RFR: 8302976: C2 intrinsification of Float.floatToFloat16 and Float.float16ToFloat yields different result than the interpreter

Sandhya Viswanathan sviswanathan at openjdk.org
Wed Feb 22 18:19:57 UTC 2023


On Wed, 22 Feb 2023 04:03:02 GMT, David Holmes <dholmes at openjdk.org> wrote:

>> Change the java/lang/float.java and the corresponding shared runtime constant expression evaluation to generate QNaN.
>> The HW instructions generate QNaNs and not SNaNs for floating point instructions. This happens across double, float, and float16 data types. The most significant bit of mantissa is set to 1 for QNaNs.
>
> I'm also a bit concerned that we are rushing in to "fix" this. IIUC we have three mechanisms for implementing this functionality:
> 
> 1. The interpreted Java code
> 2. The compiled non-intrinisc sharedRuntime code
> 3. The compiler intrinsic that uses a hardware instruction.
> 
> Unless the hardware instructions for all relevant CPUs behave exactly the same, then I don't see how we can have parity of behaviour across these three mechanisms.
> 
> The observed behaviour may be surprising but it seems not to be a bug.
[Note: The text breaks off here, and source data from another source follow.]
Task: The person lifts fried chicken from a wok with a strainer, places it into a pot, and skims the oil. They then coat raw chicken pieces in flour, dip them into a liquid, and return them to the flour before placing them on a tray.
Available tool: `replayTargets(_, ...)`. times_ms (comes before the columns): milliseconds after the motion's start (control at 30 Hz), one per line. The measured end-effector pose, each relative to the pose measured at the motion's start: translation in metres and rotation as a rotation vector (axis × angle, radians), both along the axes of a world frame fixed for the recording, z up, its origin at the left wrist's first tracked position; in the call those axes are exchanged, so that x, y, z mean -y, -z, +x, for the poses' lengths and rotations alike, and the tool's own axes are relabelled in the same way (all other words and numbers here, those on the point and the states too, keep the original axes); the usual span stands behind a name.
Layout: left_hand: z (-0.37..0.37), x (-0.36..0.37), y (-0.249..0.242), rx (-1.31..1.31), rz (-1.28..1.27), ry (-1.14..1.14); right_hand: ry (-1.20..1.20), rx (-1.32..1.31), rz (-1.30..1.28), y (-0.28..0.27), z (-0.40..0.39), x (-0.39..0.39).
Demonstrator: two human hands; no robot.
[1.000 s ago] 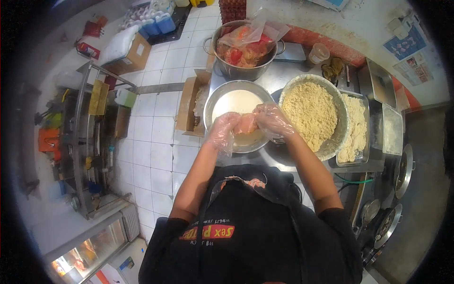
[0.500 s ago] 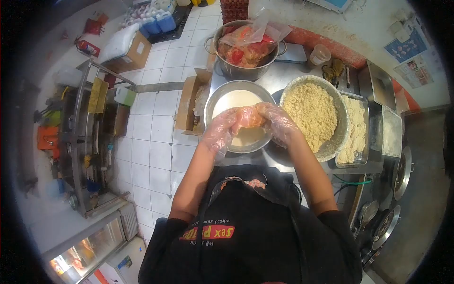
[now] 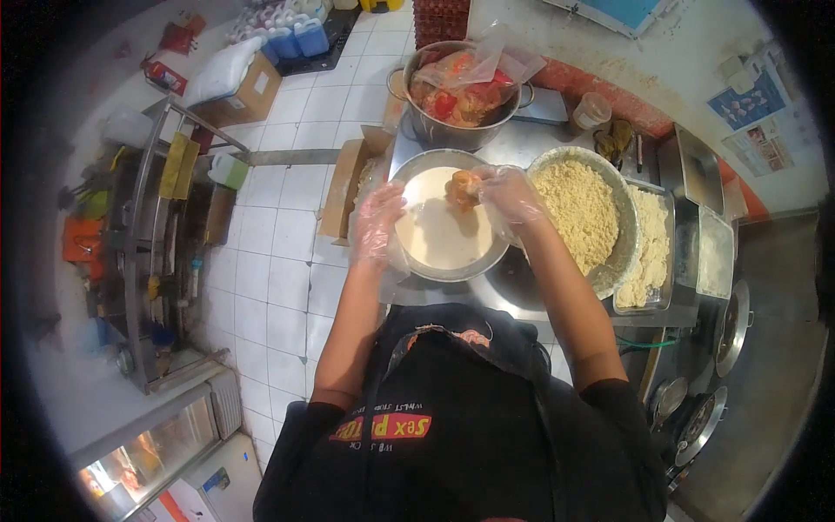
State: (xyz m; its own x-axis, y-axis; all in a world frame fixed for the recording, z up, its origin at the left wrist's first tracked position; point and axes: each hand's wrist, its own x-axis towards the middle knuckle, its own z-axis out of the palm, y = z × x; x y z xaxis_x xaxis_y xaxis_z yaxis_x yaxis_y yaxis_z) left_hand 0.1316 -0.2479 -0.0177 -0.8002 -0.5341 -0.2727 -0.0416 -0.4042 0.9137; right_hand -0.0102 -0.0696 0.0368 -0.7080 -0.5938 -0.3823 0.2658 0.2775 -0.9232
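A metal bowl (image 3: 390, 237) holds pale, milky liquid. My right hand (image 3: 511, 193), in a clear plastic glove, grips a piece of raw meat (image 3: 464, 190) over the liquid, near the bowl's far right part. At the bowl's left rim is my left hand (image 3: 379, 217), also gloved, with its fingers apart and no meat in them. Right of the bowl stands a large basin (image 3: 632, 252) of crumbly yellowish coating. Behind the bowl, a big pot (image 3: 461, 134) contains raw meat and a plastic bag (image 3: 513, 59).
A tray (image 3: 668, 261) with coated pieces lies right of the basin, beside another metal container (image 3: 715, 252). A cardboard box (image 3: 337, 196) stands left of the bowl. Pans (image 3: 738, 326) are at the far right, and a metal rack (image 3: 139, 261) is at the left.
My left hand has let go of the meat and moved left to the bowl's rim. The meat, now in my right hand alone, hangs farther back over the liquid.
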Motion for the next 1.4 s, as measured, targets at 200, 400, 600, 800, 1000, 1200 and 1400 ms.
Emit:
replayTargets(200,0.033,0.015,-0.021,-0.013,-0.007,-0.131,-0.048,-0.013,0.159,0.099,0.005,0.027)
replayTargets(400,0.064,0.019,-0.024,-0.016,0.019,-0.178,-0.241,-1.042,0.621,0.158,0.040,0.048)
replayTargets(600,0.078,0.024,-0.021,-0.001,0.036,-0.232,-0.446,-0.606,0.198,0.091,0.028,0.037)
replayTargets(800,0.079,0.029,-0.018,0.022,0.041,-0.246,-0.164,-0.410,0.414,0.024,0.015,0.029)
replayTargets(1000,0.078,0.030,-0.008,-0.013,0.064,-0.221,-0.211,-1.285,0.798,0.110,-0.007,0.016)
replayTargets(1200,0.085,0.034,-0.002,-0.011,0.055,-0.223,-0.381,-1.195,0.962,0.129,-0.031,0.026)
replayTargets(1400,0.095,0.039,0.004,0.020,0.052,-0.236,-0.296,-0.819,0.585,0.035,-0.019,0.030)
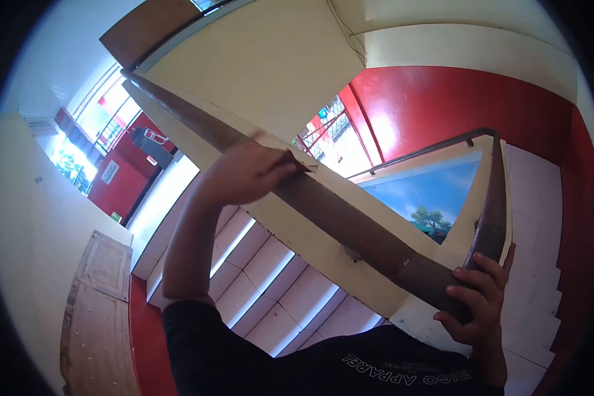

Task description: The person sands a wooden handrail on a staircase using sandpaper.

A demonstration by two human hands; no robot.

And is this even a real concern - would real programs actually need to peek at the raw bits and so see the difference, or does it suffice to handle Nan's opaquely?

@dholmes-ora @jddarcy @TobiHartmann @vnkozlov   From @dean-long 's comment in the JBS entry, he sees the same result on AARCH64 and Intel, i.e. the output has the QNaN bit set.
Please let me know if we want to proceed with this PR or if it would be good to withdraw this. I am open to either suggestion. Please advice.